The Web site takes visitors on a “virtual” visit through every room of a house, demonstrating in detail how to deal with issues that might arise in the kitchen, bathroom, living room and bedroom. Best practices for safe bathing, how to install stove turn-off devices and timers, what lighting is necessary to soothe an agitated person, and what to look for in a door monitoring device, among many other subjects, are addressed.

Other sections include tips for reducing agitated behaviors and improving quality of life for those with dementia, such as playing favorite old songs, receiving an aromatherapy massage, and playing with a docile pet.

While ThisCaringHome.org is geared toward family caregivers, it is also invaluable for physicians, nurses, hospital discharge planners, social workers and assisted-living facility managers, all of whom must increasingly deal with dementia and memory loss among their patients.

“ThisCaringHome.org covers every conceivable subject that may arise for the person caring for the dementia patient,” says Dr. Ron Adelman, professor of medicine co-chief of the Division of Geriatrics and Gerontology at Weill Cornell Medical College and director of the Irving Sherwood Wright Center on Aging at NewYork-Presbyterian Hospital/Weill Cornell Medical College. “So often the caregiver feels that he or she is alone or that no one has encountered their particular problem before. The interactive nature of this site, and the very fact that it’s visually engaging and easy to navigate, draws people into an extremely informative, online community that can help ease some of the caregiver burden.”

Funds to create the Web site were provided by grants from several foundations, including the Alzheimer’s Association, Helen Bader Foundation, NEC Foundation, Retirement Research Foundation, and the Wallerstein Foundation for Geriatric Life Improvement.

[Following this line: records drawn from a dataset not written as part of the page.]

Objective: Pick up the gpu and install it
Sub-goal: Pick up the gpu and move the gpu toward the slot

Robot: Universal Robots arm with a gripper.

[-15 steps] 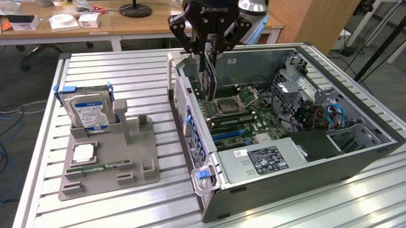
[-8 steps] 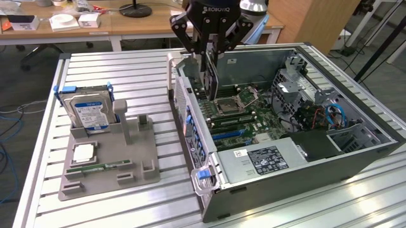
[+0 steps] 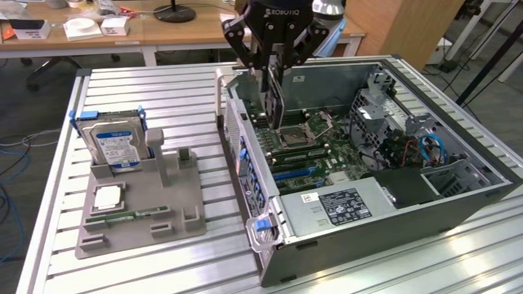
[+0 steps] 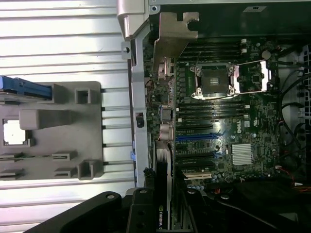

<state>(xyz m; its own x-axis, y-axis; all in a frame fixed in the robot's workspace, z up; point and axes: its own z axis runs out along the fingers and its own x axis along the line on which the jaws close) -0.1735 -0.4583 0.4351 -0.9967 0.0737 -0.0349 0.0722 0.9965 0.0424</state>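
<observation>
My gripper (image 3: 274, 61) hangs over the open computer case (image 3: 457, 202) and is shut on the gpu (image 3: 275, 98). The card hangs edge-down, above the motherboard (image 3: 307, 156) and close to the case's wall on the exterior view's left. In the wrist view the gpu (image 4: 164, 160) appears edge-on, running from my gripper (image 4: 160, 216) out to its silver end bracket (image 4: 173, 36). It lies alongside the case's rear wall, over the expansion slots (image 4: 197, 138). Whether its lower edge touches a slot cannot be told.
A grey holder tray (image 3: 135, 226) on the slatted metal table (image 3: 163, 92) carries a hard drive (image 3: 114, 142), a processor chip (image 3: 107, 198) and a memory stick (image 3: 127, 215). Drive cages and cables (image 3: 408, 144) crowd the case's far side. A wooden desk (image 3: 122, 30) stands behind.
</observation>
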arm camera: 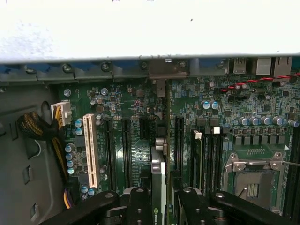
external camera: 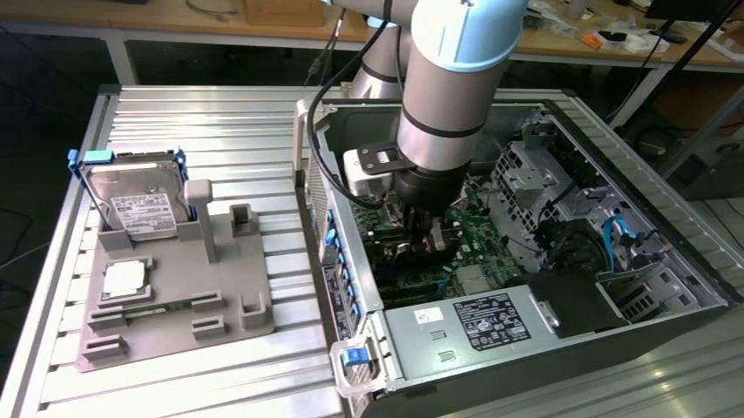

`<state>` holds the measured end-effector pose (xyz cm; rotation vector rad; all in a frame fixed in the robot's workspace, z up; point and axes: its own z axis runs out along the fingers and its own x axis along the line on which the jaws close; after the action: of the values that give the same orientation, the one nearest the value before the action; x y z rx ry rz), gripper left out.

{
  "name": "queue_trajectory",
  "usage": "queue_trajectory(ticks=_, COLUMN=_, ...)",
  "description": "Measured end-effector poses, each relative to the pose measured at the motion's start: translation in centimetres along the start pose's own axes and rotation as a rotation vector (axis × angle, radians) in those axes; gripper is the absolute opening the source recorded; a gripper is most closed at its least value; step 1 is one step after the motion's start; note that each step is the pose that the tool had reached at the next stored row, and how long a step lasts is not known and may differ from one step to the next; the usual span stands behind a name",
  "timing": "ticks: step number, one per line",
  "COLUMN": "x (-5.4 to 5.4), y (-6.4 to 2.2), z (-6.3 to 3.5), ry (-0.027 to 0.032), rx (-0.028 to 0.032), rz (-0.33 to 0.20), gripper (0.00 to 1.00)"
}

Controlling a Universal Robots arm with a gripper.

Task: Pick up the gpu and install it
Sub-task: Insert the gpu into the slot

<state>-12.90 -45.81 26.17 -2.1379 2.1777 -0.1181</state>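
Jaws clenched on the gpu (arm camera: 158,180): in wrist view the card stands edge-on betw. both fingers (arm camera: 138,206). Arm (external camera: 448,96) extends down into the open PC case (external camera: 535,104), w/ jaws low over the motherboard (arm camera: 140,150). Gpu lies among the long black slots (arm camera: 126,140), parallel w/ them. Whether its edge is seated in a slot: cannot tell. White slot (arm camera: 90,150) is off to one side of jaws, CPU socket (arm camera: 255,178) to the other, both apart from the card. PSU (external camera: 489,318) is inside the case near jaws, no contact. Outside the case, well apart from jaws, a grey holder (external camera: 174,287) sits on the counter (external camera: 209,122). It carries a hard drive (external camera: 138,205) upright and a CPU chip (external camera: 125,279) lying flat.
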Motion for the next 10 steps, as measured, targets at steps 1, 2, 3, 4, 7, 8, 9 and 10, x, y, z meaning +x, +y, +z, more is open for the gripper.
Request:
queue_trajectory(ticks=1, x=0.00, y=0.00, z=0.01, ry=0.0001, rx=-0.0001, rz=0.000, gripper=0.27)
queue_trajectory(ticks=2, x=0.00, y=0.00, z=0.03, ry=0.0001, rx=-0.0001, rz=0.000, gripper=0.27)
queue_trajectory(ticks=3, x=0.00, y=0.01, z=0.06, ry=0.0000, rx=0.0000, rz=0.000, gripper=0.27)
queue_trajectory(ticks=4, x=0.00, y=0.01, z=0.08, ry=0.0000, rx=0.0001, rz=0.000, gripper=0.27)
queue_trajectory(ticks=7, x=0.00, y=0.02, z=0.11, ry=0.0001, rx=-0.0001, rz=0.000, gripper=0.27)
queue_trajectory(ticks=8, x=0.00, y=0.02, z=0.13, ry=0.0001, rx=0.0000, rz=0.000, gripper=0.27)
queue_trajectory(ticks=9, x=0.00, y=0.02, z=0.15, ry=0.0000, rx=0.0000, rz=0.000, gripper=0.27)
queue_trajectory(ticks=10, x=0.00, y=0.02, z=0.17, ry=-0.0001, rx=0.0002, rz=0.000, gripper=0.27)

Weill Cornell Medical College

Weill Cornell Medical College, Cornell University’s medical school located in New York City, is committed to excellence in research, teaching, patient care and the advancement of the art and science of medicine, locally, nationally and globally. Physicians and scientists of Weill Cornell Medical College are engaged in cutting-edge research from bench to bedside, aimed at unlocking mysteries of the human body in health and sickness and toward developing new treatments and prevention strategies. In its commitment to global health and education, Weill Cornell has a strong presence in places such as Qatar, Tanzania, Haiti, Brazil, Austria and Turkey. Through the historic Weill Cornell Medical College in Qatar, the Medical College is the first in the U.S. to offer its M.D. degree overseas. Weill Cornell is the birthplace of many medical advances—including the development of the Pap test for cervical cancer, the synthesis of penicillin, the first successful embryo-biopsy pregnancy and birth in the U.S., the first clinical trial of gene therapy for Parkinson’s disease, and most recently, the world’s first successful use of deep brain stimulation to treat a minimally conscious brain-injured patient. Weill Cornell Medical College is affiliated with NewYork-Presbyterian Hospital, where its faculty provides comprehensive patient care at NewYork-Presbyterian Hospital/Weill Cornell Medical Center. The Medical College is also affiliated with the Methodist Hospital in Houston, making Weill Cornell one of only two medical colleges in the country affiliated with two U.S.News & World Report Honor Roll hospitals.